The study shows that among patients with chronic hepatitis C, those who received therapy with interferon-based antiviral therapy had a lower risk of developing Parkinson’s disease compared with those who did not receive antiviral therapy.
“The results seem to support the theory that hepatitis C virus infection is a risk factor for developing Parkinson’s disease and antiviral therapy has potential in lowering this risk,” the authors conclude.
The researchers led by Wey-Yil Lin, MD, Landseed International Hospital, Taoyuan, Taiwan, explain that several epidemiologic studies have found an association between hepatitis C infection and Parkinson’s disease, and hepatitis C has been suggested as a risk factor for Parkinson’s disease. However, results have been inconsistent and more data are needed.
For the current study, they compared the incidence of Parkinson’s disease in patients with chronic hepatitis C infection treated with antiviral therapy with similar patients who did not receive antiviral treatment.
Using the Taiwan National Health Insurance Research Database, they identified 242,568 patients with a diagnosis of hepatitis C infection between 2003 and 2013. Patients with an established history of severe liver disease, stroke, dementia, or Parkinson’s disease were excluded, leaving a total of 188,152 individuals who were included in the final analysis.
They performed propensity score matching with covariate adjustment to match the characteristics of patients between groups, with each treated patient paired with a corresponding untreated patient to minimize treatment selection bias with almost 40,000 pairs matched (45% female, mean age 52 years).
Development of Parkinson’s disease was the main outcome.

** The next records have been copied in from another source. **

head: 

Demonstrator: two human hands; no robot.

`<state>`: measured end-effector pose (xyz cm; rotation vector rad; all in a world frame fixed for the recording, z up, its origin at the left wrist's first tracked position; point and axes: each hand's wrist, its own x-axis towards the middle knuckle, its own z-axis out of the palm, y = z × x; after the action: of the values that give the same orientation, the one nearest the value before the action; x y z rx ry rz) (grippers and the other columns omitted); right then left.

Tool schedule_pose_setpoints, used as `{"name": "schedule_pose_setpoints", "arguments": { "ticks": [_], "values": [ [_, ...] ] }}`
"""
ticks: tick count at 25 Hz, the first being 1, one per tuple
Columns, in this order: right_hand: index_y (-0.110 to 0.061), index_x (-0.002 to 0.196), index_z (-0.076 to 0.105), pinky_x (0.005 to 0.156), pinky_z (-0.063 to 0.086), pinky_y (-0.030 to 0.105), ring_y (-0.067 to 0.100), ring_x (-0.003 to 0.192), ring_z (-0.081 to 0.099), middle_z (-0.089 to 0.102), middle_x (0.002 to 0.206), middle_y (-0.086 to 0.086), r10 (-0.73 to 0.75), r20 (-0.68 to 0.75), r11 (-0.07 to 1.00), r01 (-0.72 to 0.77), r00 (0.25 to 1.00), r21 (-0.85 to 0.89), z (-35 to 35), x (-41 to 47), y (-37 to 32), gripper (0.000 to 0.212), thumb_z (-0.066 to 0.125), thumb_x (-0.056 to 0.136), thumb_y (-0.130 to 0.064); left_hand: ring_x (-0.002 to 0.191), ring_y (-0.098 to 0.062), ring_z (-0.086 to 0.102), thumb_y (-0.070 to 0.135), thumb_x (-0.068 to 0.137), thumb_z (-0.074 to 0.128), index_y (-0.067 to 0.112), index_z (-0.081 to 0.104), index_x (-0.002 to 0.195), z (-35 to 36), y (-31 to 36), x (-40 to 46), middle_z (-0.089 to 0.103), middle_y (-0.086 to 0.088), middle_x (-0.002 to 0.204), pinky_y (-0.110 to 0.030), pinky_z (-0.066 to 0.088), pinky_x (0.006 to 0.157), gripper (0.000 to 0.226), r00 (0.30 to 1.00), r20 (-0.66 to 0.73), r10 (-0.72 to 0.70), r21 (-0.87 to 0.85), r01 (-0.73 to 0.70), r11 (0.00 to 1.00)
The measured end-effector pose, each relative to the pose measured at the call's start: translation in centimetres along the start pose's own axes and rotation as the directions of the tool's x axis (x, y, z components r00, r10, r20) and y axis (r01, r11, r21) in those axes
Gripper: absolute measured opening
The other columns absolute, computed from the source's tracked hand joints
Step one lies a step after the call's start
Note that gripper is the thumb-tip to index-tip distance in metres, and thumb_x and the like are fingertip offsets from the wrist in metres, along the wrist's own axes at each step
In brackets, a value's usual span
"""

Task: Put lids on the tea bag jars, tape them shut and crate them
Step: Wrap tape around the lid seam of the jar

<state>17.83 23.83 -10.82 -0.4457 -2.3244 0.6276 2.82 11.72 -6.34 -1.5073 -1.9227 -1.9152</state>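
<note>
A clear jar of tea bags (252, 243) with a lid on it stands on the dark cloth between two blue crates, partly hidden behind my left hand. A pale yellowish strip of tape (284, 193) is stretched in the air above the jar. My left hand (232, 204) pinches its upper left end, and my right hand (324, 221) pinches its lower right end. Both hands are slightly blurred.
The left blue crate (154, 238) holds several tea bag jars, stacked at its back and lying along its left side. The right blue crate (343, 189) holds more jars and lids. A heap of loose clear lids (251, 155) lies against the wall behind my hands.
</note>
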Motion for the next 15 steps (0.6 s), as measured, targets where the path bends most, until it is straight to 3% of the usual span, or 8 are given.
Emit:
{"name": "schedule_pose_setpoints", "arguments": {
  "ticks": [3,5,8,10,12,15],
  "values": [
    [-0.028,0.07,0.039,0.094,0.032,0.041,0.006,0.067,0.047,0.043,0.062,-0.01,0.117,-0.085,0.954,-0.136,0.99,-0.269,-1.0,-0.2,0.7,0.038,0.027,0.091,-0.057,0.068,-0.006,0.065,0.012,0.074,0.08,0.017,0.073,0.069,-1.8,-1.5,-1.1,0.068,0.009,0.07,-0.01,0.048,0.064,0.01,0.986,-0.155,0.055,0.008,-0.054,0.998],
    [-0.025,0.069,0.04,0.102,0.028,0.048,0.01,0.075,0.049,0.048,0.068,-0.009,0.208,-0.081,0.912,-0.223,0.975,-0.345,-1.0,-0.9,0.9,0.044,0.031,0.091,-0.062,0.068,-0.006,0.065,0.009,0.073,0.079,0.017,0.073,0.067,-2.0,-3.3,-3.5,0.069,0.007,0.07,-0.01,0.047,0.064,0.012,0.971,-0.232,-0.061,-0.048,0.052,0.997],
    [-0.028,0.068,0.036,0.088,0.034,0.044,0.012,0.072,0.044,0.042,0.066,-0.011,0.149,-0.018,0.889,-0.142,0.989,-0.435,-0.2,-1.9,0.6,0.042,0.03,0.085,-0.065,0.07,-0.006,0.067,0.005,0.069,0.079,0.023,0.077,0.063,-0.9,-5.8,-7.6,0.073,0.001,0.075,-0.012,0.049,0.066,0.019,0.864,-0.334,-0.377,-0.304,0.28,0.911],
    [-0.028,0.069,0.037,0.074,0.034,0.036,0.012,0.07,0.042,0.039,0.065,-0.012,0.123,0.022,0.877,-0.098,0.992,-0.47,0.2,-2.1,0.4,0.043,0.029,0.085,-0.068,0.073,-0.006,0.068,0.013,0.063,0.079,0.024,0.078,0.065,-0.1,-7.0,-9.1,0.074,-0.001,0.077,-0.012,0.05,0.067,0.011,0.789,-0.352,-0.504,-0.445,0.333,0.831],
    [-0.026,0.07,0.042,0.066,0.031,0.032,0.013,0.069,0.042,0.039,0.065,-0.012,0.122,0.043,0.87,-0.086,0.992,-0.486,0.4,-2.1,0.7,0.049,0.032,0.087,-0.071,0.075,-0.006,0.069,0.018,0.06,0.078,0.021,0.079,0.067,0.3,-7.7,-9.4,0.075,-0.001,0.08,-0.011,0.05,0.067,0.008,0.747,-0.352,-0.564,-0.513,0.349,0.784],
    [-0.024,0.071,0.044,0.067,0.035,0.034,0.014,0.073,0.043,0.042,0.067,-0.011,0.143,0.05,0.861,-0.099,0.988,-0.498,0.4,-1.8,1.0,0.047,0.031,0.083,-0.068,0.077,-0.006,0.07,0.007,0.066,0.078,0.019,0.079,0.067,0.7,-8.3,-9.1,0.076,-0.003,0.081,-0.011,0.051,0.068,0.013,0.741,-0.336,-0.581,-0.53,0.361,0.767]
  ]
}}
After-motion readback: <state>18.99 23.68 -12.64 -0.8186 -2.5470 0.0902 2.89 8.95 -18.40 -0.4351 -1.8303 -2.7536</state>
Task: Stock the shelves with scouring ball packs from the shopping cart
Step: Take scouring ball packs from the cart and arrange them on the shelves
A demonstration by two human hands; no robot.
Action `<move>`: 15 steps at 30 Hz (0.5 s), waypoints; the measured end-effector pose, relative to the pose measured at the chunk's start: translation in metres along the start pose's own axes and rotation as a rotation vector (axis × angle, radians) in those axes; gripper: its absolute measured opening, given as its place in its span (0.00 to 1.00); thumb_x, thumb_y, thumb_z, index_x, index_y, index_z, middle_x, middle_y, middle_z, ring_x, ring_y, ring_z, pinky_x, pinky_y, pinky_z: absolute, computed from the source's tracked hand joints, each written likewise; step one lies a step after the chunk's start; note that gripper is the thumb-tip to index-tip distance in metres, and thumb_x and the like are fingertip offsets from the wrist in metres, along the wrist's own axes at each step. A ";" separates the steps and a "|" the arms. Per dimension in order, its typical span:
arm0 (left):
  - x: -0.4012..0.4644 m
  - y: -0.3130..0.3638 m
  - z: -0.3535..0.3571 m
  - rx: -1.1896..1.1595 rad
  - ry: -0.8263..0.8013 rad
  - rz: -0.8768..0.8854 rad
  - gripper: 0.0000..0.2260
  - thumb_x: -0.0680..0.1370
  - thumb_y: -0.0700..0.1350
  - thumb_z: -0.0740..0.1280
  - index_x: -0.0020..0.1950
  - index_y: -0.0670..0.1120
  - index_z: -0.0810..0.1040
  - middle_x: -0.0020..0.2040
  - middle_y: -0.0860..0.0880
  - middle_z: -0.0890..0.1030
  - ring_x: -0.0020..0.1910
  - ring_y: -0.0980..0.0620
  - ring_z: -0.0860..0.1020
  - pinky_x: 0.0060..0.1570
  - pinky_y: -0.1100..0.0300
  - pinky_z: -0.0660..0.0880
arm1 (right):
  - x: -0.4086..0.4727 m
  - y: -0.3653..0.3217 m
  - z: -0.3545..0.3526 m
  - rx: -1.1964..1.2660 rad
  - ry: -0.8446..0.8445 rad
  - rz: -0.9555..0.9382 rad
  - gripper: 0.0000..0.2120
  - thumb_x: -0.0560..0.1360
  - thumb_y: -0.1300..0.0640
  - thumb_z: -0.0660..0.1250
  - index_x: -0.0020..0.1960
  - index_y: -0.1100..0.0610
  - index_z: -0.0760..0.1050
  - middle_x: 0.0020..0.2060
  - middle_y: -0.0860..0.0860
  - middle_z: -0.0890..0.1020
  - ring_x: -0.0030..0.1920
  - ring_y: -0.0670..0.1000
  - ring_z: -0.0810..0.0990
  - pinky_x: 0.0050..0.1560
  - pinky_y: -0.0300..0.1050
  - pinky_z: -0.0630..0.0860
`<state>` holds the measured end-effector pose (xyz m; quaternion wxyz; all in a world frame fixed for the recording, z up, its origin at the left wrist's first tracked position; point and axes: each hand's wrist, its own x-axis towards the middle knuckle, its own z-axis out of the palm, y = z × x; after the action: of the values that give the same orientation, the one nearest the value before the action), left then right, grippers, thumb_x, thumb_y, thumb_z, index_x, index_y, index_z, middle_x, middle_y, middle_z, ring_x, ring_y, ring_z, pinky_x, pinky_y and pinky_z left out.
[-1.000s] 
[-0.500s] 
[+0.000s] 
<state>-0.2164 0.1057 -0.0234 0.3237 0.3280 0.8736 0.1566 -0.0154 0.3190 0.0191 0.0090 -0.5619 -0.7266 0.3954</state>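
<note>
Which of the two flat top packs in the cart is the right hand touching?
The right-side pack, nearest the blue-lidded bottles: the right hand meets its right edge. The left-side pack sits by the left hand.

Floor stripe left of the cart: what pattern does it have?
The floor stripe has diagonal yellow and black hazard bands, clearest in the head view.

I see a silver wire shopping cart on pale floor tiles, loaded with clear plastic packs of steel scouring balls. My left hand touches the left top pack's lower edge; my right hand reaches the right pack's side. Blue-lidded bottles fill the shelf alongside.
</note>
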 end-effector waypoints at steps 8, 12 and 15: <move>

A Cox proportional hazards regression model was used to compare the risk of Parkinson’s disease, and the hazard ratio (HR) was calculated at 1 year, 3 years, and 5 years after the index date and at the end of the cohort.
Results showed that the risk of developing Parkinson’s disease was higher in the untreated group. Incidence density of Parkinson’s disease was 1.00 (95% confidence interval [CI], 0.85 – 1.15) per 1000 person-years in the treated group vs 1.39 (95% CI, 1.21 – 1.57) in the untreated group.
The advantage of antiviral therapy reached statistical significance at the 5-year follow-up (HR, 0.75; 95% CI, 0.59 – 0.96), and this advantage continued to increase until the end of follow-up (HR, 0.71; 95% CI, 0.58 – 0.87).
The researchers say that, to their knowledge, this is the first cohort study to investigate the association between antiviral therapy and risk of Parkinson’s disease in patients with chronic hepatitis C infection, with the results suggesting that hepatitis C infection is a risk factor for Parkinson’s disease development, which can be lowered with antiviral therapy.
They point out that a direct protective effect of interferon-based antiviral therapy against the development of Parkinson’s disease cannot be fully excluded, but the short exposure (16 to 48 weeks in most treated patients) makes this unlikely.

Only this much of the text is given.